Ich hatte einen Traum. In die Ritterrüstung geklemmt, aufs Pferd gesetzt, das nicht von hinten aufgezäumt war. Und in Richtung Sowjetunion gezogen. Als Herzbube, zur Eroberung dieses schönen Reiches. Die Rüstung war nicht notwendig, Diplomatie und nicht Duplomatie war gefragt. Denn: Die Sowjetunion war mir wohlgesonnen. Und legte die Waffen nieder. Was passierte hier? Ein Fehltritt von mir und meinem scheuenden Pferd. Dadurch verscherzte ich es mir mit einigen Sowjet-Teilrebupliken. Und darum zog ich von Teilrepublik zu Teilrepublik, und ich ließ die habsburg’sche kaiserliche Hochzeits-Diplomatie und die figl’sche Reblaus-Diplomatie spielen. Immerhin hatte zweiteres damals die Sowjetunion so wohl gesonnen, dass dieses große Reich den österreichischen Staatsvertrag unterzeichnete.
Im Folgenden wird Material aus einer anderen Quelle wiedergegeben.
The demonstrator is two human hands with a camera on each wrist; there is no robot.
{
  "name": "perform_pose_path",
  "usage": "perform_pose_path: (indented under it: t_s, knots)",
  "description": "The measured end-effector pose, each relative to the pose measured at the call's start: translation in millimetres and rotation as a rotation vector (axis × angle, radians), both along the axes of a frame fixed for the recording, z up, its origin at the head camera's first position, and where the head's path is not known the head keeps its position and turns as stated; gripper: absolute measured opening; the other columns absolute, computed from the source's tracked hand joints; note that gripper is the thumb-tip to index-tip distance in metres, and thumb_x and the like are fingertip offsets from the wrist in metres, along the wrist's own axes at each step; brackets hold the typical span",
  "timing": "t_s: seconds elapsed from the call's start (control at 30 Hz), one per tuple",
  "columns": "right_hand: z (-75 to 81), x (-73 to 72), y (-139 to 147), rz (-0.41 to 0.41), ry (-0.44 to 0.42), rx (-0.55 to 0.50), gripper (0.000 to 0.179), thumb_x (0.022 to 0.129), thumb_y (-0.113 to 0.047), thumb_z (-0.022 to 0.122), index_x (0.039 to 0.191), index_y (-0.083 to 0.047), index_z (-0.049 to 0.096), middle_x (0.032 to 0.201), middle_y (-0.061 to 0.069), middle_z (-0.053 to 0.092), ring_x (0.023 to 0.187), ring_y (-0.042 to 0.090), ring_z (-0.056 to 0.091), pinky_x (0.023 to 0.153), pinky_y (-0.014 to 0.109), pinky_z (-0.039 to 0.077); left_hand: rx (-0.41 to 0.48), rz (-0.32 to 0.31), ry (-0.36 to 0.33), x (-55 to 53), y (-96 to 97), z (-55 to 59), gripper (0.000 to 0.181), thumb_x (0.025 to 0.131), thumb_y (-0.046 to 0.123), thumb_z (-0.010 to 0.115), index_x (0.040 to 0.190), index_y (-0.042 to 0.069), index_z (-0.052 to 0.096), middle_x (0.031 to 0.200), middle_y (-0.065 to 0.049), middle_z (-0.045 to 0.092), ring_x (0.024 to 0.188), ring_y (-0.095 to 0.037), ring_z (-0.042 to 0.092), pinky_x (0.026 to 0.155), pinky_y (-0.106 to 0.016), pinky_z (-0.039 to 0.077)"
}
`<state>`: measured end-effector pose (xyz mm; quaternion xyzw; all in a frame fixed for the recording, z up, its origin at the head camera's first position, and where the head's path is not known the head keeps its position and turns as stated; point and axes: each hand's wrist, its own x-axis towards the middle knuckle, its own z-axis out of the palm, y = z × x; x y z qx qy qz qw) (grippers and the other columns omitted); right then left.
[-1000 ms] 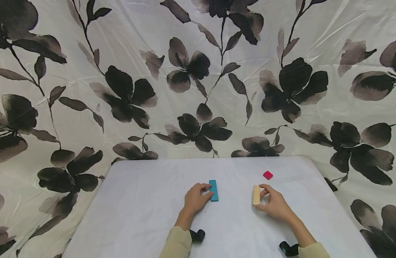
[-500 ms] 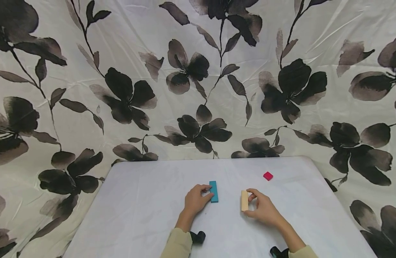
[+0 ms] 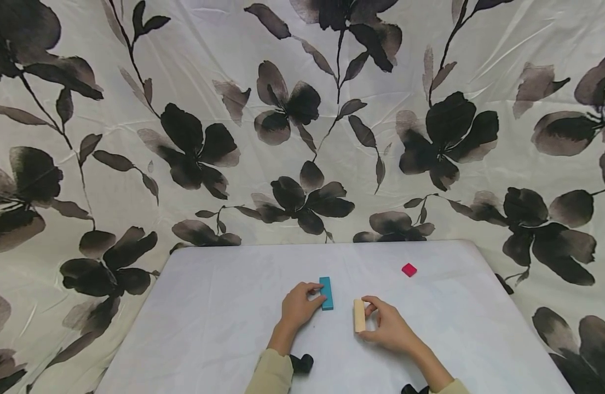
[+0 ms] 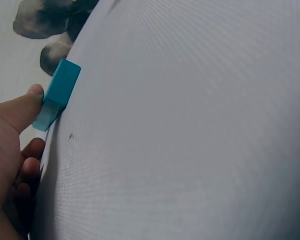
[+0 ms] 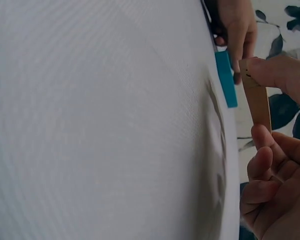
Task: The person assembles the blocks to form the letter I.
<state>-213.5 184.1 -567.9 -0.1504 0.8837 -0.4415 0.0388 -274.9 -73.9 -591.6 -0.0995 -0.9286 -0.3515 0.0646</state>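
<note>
Just below and right of centre in the head view, I see a pale wooden block, its long side running up the frame. The right hand is grasping it end to end, thumb at the near end and fingertips at the far one. On the right wrist feed I find the same block toward the upper right, pinched between thumb and fingertip, with a small dark mark beside the thumb. I cannot tell whether its underside touches the table.

To its left in the head view, a little higher and well apart from it, lies a blue block, also long side up the frame. The left hand is grasping it from the left, thumb and fingertips at that edge. My left wrist feed puts this block at upper left, the thumb against it and other fingers curled lower down.

Farther out, toward the right of the head view, a small red piece rests by itself near the back of the white tabletop. At the bottom of the frame I make out two light sleeves, and a black device at the left wrist. Behind the table, filling the upper part of my view, spreads a pale sheet printed with dark flowers.
</note>
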Motion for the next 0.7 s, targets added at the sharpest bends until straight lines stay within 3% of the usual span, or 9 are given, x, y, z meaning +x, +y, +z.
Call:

Mein Pferd aber ward fort. Die Rüstung war weg. Ich war supernackt bis auf die Unterhose. So standen wir uns gegenüber und betrachteten uns. Und ich konnte endlich mein Geschenk übergeben. Mit allen Hoheitsabzeichen. Und großer Demut.

Wie es weiterging? Das werde ich in meinem nächsten Traum erfahren.

Dieses Exponat ist im Wiener Hotel „Le Meridien“ ausgestellt.